Este señor explica por qué no es posible ver desde la Tierra los vehículos de las misiones Apolo y los restos de otras misiones a la Luna (misiones rusas y misiones previas al programa Apolo), ni siquiera usando telescopios grandes y potentes. Esta imposibilidad ha sido usada como argumento de los “conspiracionistas” para cuestionar la llegada del hombre (y de misiones no tripuladas) a la Luna.

El motivo principal es simple: la Luna está lejos de narices, a 384.000 km de promedio, y las sondas, módulos y objetos que se dejaron en su superficie apenas miden unos pocos metros en el mejor de los casos. «Es como pretender ver desde Nueva York un moneda que hay en Florida». Además hay otras consideraciones físicas adicionales que se explican en el vídeo.

Ni siquiera es posible verlos con el Hubble. Es verdad que los telescopios están diseñados para ver objetos muy tenues y distantes, situados a distancias astronómicas, nunca mejor dicho. Pero esos objetos son galaxias y cúmulos que miden billones de kilómetros. Los telescopios más grandes están diseñados para captar más luz, pero no para obtener imágenes de alta resolución de objetos diminutos que, a escala astronómica, están aquí al lado.
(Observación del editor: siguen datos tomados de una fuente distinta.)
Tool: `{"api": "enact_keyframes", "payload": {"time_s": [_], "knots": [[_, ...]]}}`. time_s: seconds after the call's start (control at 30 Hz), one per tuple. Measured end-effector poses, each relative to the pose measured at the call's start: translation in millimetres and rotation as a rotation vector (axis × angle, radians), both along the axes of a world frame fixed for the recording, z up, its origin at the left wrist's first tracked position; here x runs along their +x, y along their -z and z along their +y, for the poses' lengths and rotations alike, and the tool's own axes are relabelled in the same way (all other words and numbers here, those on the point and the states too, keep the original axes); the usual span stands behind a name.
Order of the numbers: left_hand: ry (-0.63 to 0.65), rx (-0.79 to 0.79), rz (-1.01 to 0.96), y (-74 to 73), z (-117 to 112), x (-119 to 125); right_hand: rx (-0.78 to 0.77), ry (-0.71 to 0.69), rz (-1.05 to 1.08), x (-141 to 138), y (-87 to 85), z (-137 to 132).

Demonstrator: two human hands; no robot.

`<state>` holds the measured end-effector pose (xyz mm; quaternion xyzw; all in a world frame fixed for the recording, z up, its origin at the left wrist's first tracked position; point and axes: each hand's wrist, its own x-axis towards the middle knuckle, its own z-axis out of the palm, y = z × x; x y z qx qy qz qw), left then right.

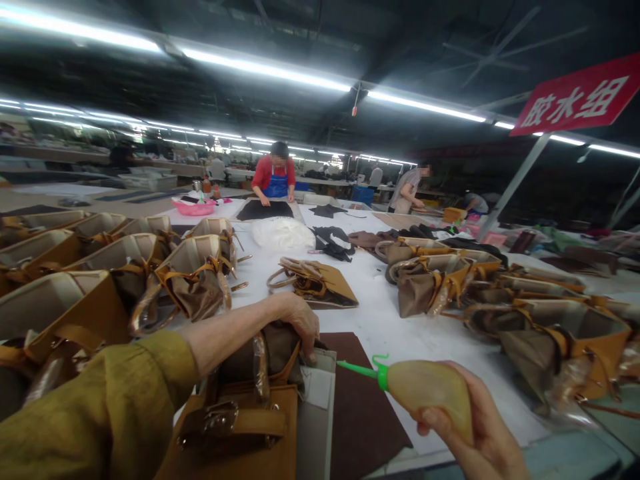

El Hubble tiene un espejo de 2,4 metros de diámetro, limitado por el espacio que había en la bodega de carga del transbordador espacial que debía ponerlo en órbita. Con ese tamaño el Hubble tiene una resolución en la luz ultravioleta de unos 43 metros por píxel observando la superficie de la Luna, por lo que cualquier cosa que mida menos de 43 metros quedará encerrado en único punto de la imagen y no se podrá discernir. En luz visible es incluso peor. En esa longitud de onda la resolución del Hubble observando la Luna se reduce a más de la mitad: 90 metros por píxel. La única manera de ver objetos que midan unos poco metros y que estén sobre la Luna es usando un telescopio aún más grande [10 veces más grande que el telescopio más grande que tenemos], o acercándonos al objeto que se quiere observar.

Apollo 14 astronauts footprints

Acercarse al objeto es precisamente lo que se hizo con la sonda Lunar Reconnaissance Orbiter (LRO) en 2009. Situada en órbita lunar, sobrevolando la superficie a entre 20 y 150 km de altura, la LRO observó y fotografió los lugares de aterrizaje del programa Apolo de cerca.

Aun así las imágenes obtenidas por la LRO tienen una resolución de 0,5 metros por píxel que no proporcionan mucho detalle cuando se trata de los artefactos dejados en la Luna. Pero esas imágenes permitieron ver los lugares de aterrizaje del programa Apolo y de las misiones rusas por primera vez desde que llegaron allí hace medio siglo.